▸ **Dataset entries**
■ ■ ■

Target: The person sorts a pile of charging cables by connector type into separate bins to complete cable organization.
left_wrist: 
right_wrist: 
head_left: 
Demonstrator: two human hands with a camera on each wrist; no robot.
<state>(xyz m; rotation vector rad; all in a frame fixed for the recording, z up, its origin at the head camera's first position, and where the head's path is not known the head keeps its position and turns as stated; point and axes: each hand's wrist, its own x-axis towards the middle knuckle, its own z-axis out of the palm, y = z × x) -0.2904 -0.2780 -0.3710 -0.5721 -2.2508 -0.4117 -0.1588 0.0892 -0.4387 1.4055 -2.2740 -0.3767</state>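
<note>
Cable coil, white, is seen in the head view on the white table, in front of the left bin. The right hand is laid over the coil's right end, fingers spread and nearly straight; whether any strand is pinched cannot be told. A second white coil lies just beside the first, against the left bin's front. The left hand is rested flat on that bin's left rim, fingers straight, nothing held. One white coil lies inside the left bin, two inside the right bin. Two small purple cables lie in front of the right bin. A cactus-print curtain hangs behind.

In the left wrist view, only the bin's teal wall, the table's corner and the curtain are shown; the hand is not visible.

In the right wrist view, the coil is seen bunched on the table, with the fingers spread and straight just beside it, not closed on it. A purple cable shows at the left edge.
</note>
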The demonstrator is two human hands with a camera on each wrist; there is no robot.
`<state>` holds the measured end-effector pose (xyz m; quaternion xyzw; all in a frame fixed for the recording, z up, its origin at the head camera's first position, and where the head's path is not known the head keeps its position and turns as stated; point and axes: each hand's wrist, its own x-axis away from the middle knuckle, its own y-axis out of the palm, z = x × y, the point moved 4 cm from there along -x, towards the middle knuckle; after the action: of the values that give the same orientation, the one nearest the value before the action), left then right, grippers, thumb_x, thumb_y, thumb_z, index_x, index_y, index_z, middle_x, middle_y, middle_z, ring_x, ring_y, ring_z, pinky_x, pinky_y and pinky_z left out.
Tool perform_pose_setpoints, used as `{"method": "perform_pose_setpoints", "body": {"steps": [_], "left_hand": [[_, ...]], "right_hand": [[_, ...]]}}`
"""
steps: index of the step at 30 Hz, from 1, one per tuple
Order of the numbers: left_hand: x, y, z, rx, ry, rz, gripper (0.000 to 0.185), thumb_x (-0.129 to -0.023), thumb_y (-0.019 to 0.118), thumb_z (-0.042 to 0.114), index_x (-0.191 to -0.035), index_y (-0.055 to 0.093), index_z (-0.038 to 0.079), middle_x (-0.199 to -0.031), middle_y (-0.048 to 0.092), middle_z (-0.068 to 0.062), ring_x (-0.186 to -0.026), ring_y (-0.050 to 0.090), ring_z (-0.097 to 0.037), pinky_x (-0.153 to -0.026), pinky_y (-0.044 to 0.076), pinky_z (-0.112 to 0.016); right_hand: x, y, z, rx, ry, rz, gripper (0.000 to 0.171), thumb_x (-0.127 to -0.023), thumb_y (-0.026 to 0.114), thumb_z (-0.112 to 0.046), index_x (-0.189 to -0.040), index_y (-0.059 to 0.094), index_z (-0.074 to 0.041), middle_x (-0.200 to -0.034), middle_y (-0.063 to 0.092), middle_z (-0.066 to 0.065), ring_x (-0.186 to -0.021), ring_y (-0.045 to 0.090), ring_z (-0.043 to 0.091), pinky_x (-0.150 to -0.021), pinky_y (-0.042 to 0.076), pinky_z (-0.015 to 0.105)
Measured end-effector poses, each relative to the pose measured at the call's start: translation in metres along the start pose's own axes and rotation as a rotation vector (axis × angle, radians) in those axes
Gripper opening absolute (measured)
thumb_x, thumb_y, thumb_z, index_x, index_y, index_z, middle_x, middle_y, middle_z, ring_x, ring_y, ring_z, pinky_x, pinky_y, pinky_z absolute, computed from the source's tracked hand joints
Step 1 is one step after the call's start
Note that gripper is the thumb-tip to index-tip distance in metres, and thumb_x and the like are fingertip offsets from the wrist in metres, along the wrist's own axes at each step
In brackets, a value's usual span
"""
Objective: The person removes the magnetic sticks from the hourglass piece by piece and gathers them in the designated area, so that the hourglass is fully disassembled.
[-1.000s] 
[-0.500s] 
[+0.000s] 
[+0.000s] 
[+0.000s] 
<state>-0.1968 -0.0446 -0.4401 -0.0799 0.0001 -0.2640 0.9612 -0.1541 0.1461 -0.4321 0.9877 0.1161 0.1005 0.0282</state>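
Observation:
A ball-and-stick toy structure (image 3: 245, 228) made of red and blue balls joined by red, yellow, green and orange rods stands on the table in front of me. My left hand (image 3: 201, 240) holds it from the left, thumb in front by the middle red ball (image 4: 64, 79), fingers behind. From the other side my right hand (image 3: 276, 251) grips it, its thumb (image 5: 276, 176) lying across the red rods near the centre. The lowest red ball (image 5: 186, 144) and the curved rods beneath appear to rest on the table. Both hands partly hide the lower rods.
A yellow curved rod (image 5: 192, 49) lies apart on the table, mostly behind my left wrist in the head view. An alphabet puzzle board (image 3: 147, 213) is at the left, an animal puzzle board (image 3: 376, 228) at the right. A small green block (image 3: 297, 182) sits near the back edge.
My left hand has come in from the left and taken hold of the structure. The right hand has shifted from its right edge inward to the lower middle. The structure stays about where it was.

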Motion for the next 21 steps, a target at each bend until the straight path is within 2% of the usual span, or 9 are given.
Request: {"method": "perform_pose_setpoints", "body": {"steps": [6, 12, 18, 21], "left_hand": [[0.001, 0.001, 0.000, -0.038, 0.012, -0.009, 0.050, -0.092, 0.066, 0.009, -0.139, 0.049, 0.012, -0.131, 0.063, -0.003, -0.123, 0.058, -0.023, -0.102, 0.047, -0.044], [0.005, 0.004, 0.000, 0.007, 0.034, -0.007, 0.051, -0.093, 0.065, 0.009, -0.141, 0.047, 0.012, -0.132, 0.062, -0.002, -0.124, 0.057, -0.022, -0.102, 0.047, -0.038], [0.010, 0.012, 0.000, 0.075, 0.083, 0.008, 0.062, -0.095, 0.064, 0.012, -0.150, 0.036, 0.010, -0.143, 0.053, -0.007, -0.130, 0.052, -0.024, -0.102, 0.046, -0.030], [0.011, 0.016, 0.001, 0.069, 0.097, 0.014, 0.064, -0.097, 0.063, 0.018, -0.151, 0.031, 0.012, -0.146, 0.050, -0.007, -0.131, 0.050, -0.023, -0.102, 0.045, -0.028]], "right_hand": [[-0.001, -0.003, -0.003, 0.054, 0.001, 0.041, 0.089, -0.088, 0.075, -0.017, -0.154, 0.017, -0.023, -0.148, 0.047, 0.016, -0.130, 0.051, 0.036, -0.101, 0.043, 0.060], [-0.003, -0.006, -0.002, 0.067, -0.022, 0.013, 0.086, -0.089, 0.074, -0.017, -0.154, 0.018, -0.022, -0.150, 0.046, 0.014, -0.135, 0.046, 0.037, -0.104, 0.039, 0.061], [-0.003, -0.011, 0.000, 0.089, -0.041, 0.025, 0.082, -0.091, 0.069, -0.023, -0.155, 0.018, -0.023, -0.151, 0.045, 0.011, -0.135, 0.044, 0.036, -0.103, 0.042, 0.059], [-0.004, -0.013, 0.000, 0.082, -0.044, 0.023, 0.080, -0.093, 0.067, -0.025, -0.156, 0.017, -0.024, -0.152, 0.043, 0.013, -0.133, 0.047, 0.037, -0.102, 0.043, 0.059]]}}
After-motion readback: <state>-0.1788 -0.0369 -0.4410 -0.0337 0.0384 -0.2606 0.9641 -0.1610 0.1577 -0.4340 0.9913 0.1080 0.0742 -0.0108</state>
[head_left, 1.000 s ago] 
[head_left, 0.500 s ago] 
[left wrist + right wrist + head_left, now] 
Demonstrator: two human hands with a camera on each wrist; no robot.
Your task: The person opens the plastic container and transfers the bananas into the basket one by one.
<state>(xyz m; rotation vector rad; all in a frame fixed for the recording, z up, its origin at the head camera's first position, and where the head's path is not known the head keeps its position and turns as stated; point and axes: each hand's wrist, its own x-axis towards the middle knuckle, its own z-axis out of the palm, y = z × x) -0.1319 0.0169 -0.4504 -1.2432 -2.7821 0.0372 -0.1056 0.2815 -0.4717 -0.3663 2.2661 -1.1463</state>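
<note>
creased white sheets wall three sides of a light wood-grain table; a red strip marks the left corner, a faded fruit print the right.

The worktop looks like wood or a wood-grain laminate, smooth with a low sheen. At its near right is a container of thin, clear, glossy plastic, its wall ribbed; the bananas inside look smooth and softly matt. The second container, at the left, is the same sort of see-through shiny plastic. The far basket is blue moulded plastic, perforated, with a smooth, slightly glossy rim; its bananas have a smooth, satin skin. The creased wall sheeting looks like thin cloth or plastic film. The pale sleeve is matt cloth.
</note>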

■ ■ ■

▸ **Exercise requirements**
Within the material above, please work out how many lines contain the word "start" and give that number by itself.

▸ **Response to the task**
2